President Barack Obama arrived in Mexico on Wednesday to attend a summit with Mexican and Canadian leaders eager to engage on issues of trade and other neighbor-to-neighbor interests even as Congress continues its prolonged debate on some of the president's top cross-border proposals.
Obama will meet with Mexican President Enrique Peña Nieto and Canadian Prime Minister Stephen Harper on Wednesday in Toluca, Mexico, for the North American Leaders' Summit with an agenda focused on immigration, energy and commerce among the three North American Free Trade Agreement partners.
The talks will highlight how increasingly interrelated the three economies are 20 years since NAFTA took effect. They will also illustrate the limits of Obama's power, his hands tied on immigration by congressional Republicans and on trade by his fellow Democrats.
Critics have slammed Wednesday’s agenda for not including discussion of Mexico’s narco-violence — fueled, in part, by the U.S. demand for narcotic drugs and the flood of U.S. arms into Mexico. There are roughly 6,700 licensed firearms dealers in the U.S. along the Mexican border. And an average of 250,000 weapons purchased in the U.S. flow into Mexico each year, according to a study by the University of San Diego’s Trans-Border Institute.
According to Human Rights Watch, drug-related violence killed more than 60,000 people between 2006 and 2012, when then–Mexican President Felipe Calderon orchestrated an aggressive attack against the country’s drug syndicates. An additional 26,000 people were reported missing, or disappeared, during that time.
Wednesday’s summit also unfolds against other tensions, including revelations that the National Security Agency spied on Peña Nieto before he was elected and gained access to Calderon's email system when he was in office.
To the North, Canadian leaders have voiced frustration at the amount of time the Obama administration has taken to decide whether to approve the Keystone XL pipeline, which would carry oil from tar sands in western Canada 1,179 miles to Nebraska, where existing pipelines would then carry the crude to refineries on the Texas Gulf Coast.
The NSA and pipeline issues could surface in one-on-one talks that Obama plans to have with Peña Nieto and Harper on the summit's sidelines but are not expected to be a factor in the broader joint discussions among the three leaders.

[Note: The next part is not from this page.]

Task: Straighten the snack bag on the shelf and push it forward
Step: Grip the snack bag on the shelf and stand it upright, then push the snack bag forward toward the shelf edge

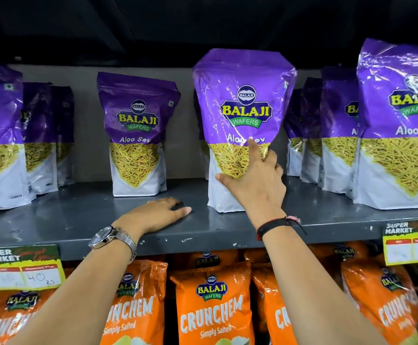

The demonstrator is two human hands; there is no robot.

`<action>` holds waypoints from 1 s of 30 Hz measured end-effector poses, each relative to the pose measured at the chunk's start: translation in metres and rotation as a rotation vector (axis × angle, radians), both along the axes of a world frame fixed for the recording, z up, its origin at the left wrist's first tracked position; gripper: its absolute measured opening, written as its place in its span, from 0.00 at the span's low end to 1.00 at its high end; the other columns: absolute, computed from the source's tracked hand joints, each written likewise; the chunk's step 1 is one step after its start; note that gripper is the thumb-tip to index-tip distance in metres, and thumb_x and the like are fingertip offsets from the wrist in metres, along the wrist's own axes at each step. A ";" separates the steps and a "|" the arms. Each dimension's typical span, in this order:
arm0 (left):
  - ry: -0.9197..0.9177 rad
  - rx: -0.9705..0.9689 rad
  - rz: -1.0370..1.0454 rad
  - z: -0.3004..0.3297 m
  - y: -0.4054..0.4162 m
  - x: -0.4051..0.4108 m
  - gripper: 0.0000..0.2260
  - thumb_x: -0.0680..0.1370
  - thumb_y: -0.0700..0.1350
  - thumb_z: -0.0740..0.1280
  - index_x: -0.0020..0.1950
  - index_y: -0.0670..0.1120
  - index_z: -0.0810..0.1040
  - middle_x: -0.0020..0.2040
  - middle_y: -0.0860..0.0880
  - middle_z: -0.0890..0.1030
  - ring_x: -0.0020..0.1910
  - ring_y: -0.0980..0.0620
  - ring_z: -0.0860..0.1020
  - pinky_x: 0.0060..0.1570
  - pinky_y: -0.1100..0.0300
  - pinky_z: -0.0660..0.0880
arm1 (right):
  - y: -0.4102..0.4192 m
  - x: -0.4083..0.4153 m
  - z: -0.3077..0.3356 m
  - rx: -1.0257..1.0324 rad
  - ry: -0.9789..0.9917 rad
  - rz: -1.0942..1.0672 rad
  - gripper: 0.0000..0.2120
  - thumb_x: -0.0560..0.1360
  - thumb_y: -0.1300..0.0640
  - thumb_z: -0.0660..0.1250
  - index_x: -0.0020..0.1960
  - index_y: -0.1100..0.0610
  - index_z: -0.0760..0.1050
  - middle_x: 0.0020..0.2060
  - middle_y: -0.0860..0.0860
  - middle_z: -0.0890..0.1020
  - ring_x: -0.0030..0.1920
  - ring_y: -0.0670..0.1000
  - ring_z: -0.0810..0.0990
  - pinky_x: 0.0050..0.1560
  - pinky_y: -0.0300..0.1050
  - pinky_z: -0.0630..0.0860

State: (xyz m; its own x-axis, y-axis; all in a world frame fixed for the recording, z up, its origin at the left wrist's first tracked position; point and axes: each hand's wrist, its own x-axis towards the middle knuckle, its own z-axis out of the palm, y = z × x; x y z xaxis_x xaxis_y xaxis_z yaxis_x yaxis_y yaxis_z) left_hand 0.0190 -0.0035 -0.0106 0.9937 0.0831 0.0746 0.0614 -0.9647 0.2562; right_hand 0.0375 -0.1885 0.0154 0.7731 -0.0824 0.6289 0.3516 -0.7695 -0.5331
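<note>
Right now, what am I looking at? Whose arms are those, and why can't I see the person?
The picture comes from a camera worn on a person's head, so you see what they see: only their own two arms reaching out. They stand at a shop shelf. The right hand grips a purple snack bag of Aloo Sev, thumb across the front and fingers round its right side. The bag stands upright near the front of the shelf. The left hand, with a watch on its wrist, lies flat on the shelf and holds nothing. More purple bags stand on both sides, some further back. Below are orange Crunchem bags, and price tags hang on the shelf edge.
</note>
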 end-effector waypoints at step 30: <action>-0.016 -0.025 -0.003 0.002 0.005 0.000 0.27 0.78 0.60 0.54 0.73 0.47 0.63 0.75 0.45 0.64 0.73 0.46 0.63 0.72 0.54 0.58 | -0.008 -0.035 0.003 -0.048 -0.011 -0.027 0.45 0.68 0.38 0.71 0.76 0.47 0.50 0.72 0.58 0.59 0.70 0.63 0.63 0.57 0.58 0.75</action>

Wednesday's visit is scheduled to last less than nine hours.
Keeping with the trade focus of the trip, the White House said that en route to Mexico, Obama will sign an executive order that would speed up paperwork required for international transactions. The order would streamline the process for approving import or export cargo by permitting companies to submit their documentation to the federal government electronically.
Twenty years after NAFTA's approval, trade experts say the agreement is due for an upgrade to take into account the current globalized environment and to address issues not touched in the original pact. But rather than reopen NAFTA, the three countries are instead relying on negotiations underway to complete the Trans-Pacific Partnership, a trade bloc of 12 countries in the Americas, Asia and the Pacific.

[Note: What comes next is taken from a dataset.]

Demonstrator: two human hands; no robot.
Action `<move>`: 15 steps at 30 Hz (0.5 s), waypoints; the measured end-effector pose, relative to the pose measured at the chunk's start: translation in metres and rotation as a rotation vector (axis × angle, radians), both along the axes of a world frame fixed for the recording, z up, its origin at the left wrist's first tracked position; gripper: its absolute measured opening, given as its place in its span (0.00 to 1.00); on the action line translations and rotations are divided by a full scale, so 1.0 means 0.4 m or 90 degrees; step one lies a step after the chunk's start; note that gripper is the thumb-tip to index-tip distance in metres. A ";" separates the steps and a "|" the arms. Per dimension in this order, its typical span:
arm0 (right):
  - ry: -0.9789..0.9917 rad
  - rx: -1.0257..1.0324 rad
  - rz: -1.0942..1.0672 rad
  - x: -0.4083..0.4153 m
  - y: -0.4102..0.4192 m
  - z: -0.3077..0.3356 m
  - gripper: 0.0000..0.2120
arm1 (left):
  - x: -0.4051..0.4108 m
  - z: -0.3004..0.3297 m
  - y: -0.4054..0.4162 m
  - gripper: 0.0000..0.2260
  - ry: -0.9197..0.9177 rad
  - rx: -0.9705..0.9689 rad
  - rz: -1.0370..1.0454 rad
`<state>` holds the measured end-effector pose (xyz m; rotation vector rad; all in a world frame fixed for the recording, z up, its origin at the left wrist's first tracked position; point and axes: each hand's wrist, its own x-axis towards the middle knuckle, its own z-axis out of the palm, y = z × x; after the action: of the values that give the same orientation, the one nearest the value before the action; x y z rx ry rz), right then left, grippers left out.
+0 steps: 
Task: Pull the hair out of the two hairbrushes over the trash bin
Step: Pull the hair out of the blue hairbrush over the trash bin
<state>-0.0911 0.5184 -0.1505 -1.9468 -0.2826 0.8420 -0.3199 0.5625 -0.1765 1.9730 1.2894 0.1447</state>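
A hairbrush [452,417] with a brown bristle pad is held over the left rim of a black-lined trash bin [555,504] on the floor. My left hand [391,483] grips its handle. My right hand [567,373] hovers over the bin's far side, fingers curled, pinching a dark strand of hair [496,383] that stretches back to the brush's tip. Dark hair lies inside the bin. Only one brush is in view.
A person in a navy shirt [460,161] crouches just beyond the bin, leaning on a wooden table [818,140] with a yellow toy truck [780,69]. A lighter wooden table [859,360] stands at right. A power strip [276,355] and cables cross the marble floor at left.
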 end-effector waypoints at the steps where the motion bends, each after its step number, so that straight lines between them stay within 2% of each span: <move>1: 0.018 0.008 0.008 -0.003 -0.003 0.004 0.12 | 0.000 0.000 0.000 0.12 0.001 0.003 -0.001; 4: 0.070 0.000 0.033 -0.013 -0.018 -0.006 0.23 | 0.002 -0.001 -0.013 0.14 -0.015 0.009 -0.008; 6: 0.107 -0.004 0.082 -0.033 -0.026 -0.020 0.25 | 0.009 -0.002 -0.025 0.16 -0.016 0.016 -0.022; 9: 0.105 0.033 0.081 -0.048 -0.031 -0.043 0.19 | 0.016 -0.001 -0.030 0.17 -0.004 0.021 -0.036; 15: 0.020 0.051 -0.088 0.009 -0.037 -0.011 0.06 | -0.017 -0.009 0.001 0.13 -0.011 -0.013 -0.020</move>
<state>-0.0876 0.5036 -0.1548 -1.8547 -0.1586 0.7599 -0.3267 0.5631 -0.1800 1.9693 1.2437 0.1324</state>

The Obama administration is hoping those negotiations are completed this year. The U.S. is also in the midst of negotiations over a Trans-Atlantic Trade and Investment Partnership with the European Union. But the president is facing stiff election-year resistance from Democratic leaders over his desire to get "fast track" trade authority, which would require Congress to give yes-or-no votes on the trade agreements and deny lawmakers the opportunity to amend them.
Both Senate Majority Leader Harry Reid, D-Nev., and House Minority Leader Nancy Pelosi, D-Calif., have made clear they don't want Obama pushing the issue this year. Trade agreements have typically been more popular with Republicans than with Democrats; business groups tend to support the removal of trade barriers, whereas labor unions fear the loss of jobs. President Bill Clinton faced staunch Democratic opposition when he pressed for NAFTA approval in 1993.
Obama expressed his desire to win the agreements during his State of the Union address last month. But he has since focused on domestic economic policies and hasn't drawn attention to the trade issue. Still, White House officials say the president will make it clear to Peña Nieto and Harper that the Trans-Pacific Partnership negotiations, which are further along than the ones with the European Union, should be completed this year.
"We're going to continue to press for this priority, as we have in the past, mindful, of course, and recognizing that there are differing views on these issues in both parties, not just the Democratic Party," White House spokesman Jay Carney said Monday when asked about the lack of support from the president's party.
Mexicans in Mexico and in the U.S. have also been eager for the United States to overhaul its immigration laws. The Democratic-controlled Senate last year passed a comprehensive bill firming up border security and providing a pathway toward citizenship for about 11 million immigrants who crossed into the United States illegally or overstayed their visas.
Obama will likely face questions from Peña Nieto on the prospects for passing such an overhaul because of the economic effects of immigration on both sides of the border.
"This is one issue which is probably more relevant to the U.S.-Mexico relationship than to the Canadian-U.S. relationship but which may come up in the summit because, again, labor mobility is such an important issue," said Arturo Sarukhan, a former Mexican ambassador to the U.S.